# [Prompt]
Output the full listing word for word.

Supplied material Block Start

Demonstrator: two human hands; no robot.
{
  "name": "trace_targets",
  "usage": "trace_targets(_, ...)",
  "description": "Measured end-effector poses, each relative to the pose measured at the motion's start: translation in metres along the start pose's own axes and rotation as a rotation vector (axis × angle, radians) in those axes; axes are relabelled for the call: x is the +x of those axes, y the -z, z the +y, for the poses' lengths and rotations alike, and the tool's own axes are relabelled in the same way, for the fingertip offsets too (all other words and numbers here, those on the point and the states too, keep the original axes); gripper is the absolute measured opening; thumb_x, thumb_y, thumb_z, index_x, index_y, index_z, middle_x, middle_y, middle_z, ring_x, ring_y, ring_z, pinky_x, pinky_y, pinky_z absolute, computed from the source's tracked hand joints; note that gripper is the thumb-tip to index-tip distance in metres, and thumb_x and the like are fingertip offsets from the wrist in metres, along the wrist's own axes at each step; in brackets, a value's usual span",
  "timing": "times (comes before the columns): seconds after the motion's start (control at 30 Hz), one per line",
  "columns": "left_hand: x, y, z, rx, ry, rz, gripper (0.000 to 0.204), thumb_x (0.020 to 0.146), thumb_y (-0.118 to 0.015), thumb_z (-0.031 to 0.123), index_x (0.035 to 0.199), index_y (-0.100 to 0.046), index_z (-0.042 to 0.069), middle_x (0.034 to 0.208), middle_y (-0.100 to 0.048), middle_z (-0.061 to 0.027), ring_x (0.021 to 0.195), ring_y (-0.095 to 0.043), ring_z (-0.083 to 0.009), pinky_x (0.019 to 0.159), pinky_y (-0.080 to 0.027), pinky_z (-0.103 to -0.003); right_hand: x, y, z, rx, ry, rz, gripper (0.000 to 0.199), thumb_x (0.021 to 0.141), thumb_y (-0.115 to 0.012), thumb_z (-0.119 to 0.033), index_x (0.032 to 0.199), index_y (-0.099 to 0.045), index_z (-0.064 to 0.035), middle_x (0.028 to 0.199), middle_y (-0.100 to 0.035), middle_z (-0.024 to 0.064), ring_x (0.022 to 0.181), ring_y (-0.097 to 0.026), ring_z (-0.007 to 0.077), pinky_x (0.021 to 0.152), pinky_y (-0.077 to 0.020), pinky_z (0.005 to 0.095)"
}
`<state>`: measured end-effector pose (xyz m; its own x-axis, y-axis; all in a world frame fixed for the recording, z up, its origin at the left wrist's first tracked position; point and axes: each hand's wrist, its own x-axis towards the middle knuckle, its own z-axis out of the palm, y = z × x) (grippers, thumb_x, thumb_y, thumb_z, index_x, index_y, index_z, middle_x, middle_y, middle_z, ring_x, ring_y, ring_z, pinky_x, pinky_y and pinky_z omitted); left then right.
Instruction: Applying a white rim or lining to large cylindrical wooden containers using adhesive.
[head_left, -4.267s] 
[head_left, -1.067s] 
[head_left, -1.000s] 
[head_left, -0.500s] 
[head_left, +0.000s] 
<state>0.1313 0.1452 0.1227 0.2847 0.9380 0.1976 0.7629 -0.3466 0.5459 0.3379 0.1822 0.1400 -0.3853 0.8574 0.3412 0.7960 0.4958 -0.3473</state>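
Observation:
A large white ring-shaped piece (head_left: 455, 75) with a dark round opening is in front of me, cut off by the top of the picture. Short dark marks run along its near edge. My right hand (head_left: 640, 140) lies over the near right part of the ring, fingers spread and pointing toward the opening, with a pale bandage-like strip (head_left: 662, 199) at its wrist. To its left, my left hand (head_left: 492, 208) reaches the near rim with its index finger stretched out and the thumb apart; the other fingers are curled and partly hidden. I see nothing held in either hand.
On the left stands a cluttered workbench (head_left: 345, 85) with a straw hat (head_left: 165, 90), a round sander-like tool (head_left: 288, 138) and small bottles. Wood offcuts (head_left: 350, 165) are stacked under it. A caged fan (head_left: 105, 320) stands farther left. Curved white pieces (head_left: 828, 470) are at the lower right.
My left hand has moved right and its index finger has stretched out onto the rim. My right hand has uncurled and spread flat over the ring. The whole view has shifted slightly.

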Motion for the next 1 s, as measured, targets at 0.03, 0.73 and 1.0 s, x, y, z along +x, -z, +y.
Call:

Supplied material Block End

# [Answer to the exercise]
Demonstrator: two human hands; no robot.
{
  "name": "trace_targets",
  "usage": "trace_targets(_, ...)",
  "description": "Measured end-effector poses, each relative to the pose measured at the motion's start: translation in metres along the start pose's own axes and rotation as a rotation vector (axis × angle, radians) in those axes; axes are relabelled for the call: x is the +x of those axes, y the -z, z the +y, for the poses' lengths and rotations alike, and the tool's own axes are relabelled in the same way, for the fingertip offsets too (all other words and numbers here, those on the point and the states too, keep the original axes); gripper is the absolute measured opening; thumb_x, thumb_y, thumb_z, index_x, index_y, index_z, middle_x, middle_y, middle_z, ring_x, ring_y, ring_z, pinky_x, pinky_y, pinky_z absolute, computed from the source's tracked hand joints; note that gripper is the thumb-tip to index-tip distance in metres, and thumb_x and the like are fingertip offsets from the wrist in metres, along the wrist's own axes at each step; in brackets, a value's usual span",
  "timing": "times (comes before the columns): seconds after the motion's start (control at 30 Hz), one per line",
  "columns": "left_hand: x, y, z, rx, ry, rz, gripper (0.000 to 0.204), thumb_x (0.020 to 0.146), thumb_y (-0.118 to 0.015), thumb_z (-0.031 to 0.123), index_x (0.035 to 0.199), index_y (-0.100 to 0.046), index_z (-0.042 to 0.069), middle_x (0.034 to 0.208), middle_y (-0.100 to 0.048), middle_z (-0.061 to 0.027), ring_x (0.021 to 0.195), ring_y (-0.095 to 0.043), ring_z (-0.083 to 0.009), pinky_x (0.019 to 0.159), pinky_y (-0.080 to 0.027), pinky_z (-0.103 to -0.003); right_hand: x, y, z, rx, ry, rz, gripper (0.000 to 0.199), thumb_x (0.021 to 0.141), thumb_y (-0.115 to 0.012), thumb_z (-0.119 to 0.033), index_x (0.032 to 0.199), index_y (-0.099 to 0.045), index_z (-0.064 to 0.035), middle_x (0.028 to 0.199), middle_y (-0.100 to 0.035), middle_z (-0.024 to 0.064), ring_x (0.022 to 0.181), ring_y (-0.097 to 0.026), ring_z (-0.007 to 0.077), pinky_x (0.021 to 0.152), pinky_y (-0.077 to 0.020), pinky_z (0.005 to 0.095)"
}
`<state>`: measured end-effector pose (xyz m; its own x-axis, y-axis; all in a world frame fixed for the recording, z up, its origin at the left wrist's first tracked position; point and axes: each hand's wrist, its own x-axis towards the middle knuckle, its own z-axis out of the palm, y = z × x) (grippers, thumb_x, thumb_y, thumb_z, index_x, index_y, index_z, middle_x, middle_y, middle_z, ring_x, ring_y, ring_z, pinky_x, pinky_y and pinky_z omitted); left then right.
Instruction: Applying a white rim or lining to large cylindrical wooden containers using adhesive.
[head_left, -4.267s] 
[head_left, -1.067s] 
[head_left, -1.000s] 
[head_left, -0.500s] 
[head_left, +0.000s] 
<state>0.1313 0.1452 0.1227 0.2847 0.9380 0.1976 0.7629 -0.3466 0.5459 0.3379 0.1822 0.1400 -0.3853 0.8574 0.3412 0.7960 0.4958 -0.3473</state>
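Observation:
A large white ring-shaped piece (head_left: 455, 75) with a dark round opening is in front of me, cut off by the top of the picture. Short dark marks run along its near edge. My right hand (head_left: 640, 140) lies over the near right part of the ring, fingers spread and pointing toward the opening, with a pale bandage-like strip (head_left: 662, 199) at its wrist. To its left, my left hand (head_left: 492, 208) reaches the near rim with its index finger stretched out and the thumb apart; the other fingers are curled and partly hidden. I see nothing held in either hand.
On the left stands a cluttered workbench (head_left: 345, 85) with a straw hat (head_left: 165, 90), a round sander-like tool (head_left: 288, 138) and small bottles. Wood offcuts (head_left: 350, 165) are stacked under it. A caged fan (head_left: 105, 320) stands farther left. Curved white pieces (head_left: 828, 470) are at the lower right.
My left hand has moved right and its index finger has stretched out onto the rim. My right hand has uncurled and spread flat over the ring. The whole view has shifted slightly.
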
Motion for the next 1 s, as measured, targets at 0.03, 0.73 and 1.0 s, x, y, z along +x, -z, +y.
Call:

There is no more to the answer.